Rather than ruining Ginny's birthday surprise (or lying to her friend), Hermione simply cast the Full Body-Bind on the younger girl. Draco caught the youngest Weasley and held her upright.

"Turnabout's fair play, 'ey Ginny?" Hermione remarked with a sly smile as Ginny sputtered various profanities at her. "Take her back," the bushy-haired girl then ordered Draco.

"But what are they going to think, if I walk in with her like this?"

Hermione shrugged. "Fleur's probably still there, she'll remember that Ginny did it to me first. Besides," she smiled, a little too sweetly, "if you won't go, I can always do that to you, too, then shrink you both and send you back there in a box, via owl post or something."

Draco swallowed hard; Granger seemed just mad enough at the moment to follow through with her threat -- and he still didn't have his wand on him. ...

In their haste to be off, none of the three noted the movement in the rubble behind them.

* * *

"Are you sure you don't want to look around a little more?" Ron asked Harry with a frown.

They were on their way back to the Leaky Cauldron from Muggle London. Ron had found a few CDs for Ginny, but Harry hadn't bought anything for her.

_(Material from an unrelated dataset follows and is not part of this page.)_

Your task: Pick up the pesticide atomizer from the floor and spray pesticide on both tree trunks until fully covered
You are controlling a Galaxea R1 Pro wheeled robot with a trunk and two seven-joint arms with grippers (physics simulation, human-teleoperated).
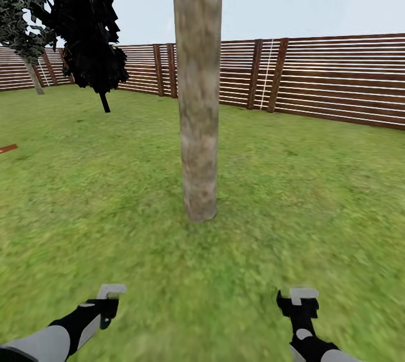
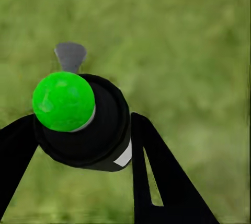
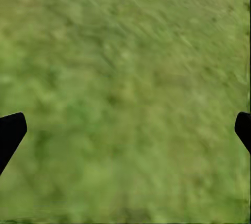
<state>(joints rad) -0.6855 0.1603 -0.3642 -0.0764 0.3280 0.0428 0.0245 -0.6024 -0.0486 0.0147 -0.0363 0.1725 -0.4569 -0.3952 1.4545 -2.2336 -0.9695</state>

What Ron didn't know was that, every time Harry had even considered an item as a gift for Ginny, the pendant in The Boy's pocket had grown so cold it burned, and didn't stop until he'd put the item in question down. Harry got the feeling the pendant was playing a game of hot/cold with him -- he'd yet to find the right present. The only time it had grown hot that day were the times he'd thought of Ginny herself, and the one moment he'd thought, fleetingly, of how the pendant might look around her neck. The heat hadn't stayed in his pendant-bearing pocket that time, but had momentarily swept over him, like a warm blanket.

Afraid of drawing the Dark Lord's attention again at that point, he didn't let himself ponder the meaning of it all, however obvious it might have been. He'd pushed all thoughts of Ginny or her birthday out of his mind, and had barely paid attention as Ron asked his opinion on this item or that.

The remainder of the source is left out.